| WHAT IS REQUIRED |
Wherever a line of the data contains "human", copy that line.
┄┄┄┄┄┄
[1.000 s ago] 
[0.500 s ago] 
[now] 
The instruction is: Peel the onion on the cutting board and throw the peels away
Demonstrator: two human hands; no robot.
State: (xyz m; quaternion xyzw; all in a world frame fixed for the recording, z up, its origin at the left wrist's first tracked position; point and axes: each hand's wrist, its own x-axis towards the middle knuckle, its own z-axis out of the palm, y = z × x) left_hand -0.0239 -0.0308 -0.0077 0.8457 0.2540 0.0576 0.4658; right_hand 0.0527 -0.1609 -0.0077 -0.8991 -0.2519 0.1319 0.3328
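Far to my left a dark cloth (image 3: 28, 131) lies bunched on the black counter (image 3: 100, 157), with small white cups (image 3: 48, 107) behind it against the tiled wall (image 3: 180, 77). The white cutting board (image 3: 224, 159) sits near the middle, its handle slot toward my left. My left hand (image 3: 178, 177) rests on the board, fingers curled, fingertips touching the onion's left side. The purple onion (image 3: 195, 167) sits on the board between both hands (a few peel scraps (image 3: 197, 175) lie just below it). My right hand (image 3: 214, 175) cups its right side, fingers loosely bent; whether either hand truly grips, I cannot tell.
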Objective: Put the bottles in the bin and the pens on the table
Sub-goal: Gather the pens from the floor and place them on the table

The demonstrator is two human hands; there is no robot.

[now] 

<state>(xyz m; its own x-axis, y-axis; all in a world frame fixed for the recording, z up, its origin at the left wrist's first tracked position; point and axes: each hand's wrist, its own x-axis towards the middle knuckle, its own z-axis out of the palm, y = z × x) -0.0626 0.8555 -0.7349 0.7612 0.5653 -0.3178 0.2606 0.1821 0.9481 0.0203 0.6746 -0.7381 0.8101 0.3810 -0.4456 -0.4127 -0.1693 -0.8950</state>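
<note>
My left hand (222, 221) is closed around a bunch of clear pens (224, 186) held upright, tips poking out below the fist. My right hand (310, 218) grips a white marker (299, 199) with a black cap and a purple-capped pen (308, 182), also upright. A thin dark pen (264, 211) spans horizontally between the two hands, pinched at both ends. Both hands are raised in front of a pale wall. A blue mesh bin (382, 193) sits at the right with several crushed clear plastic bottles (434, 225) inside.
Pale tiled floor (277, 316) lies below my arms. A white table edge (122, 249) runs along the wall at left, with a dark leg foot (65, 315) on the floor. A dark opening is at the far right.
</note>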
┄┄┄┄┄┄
| TASK OUTPUT |
Demonstrator: two human hands; no robot.
The demonstrator is two human hands; there is no robot.

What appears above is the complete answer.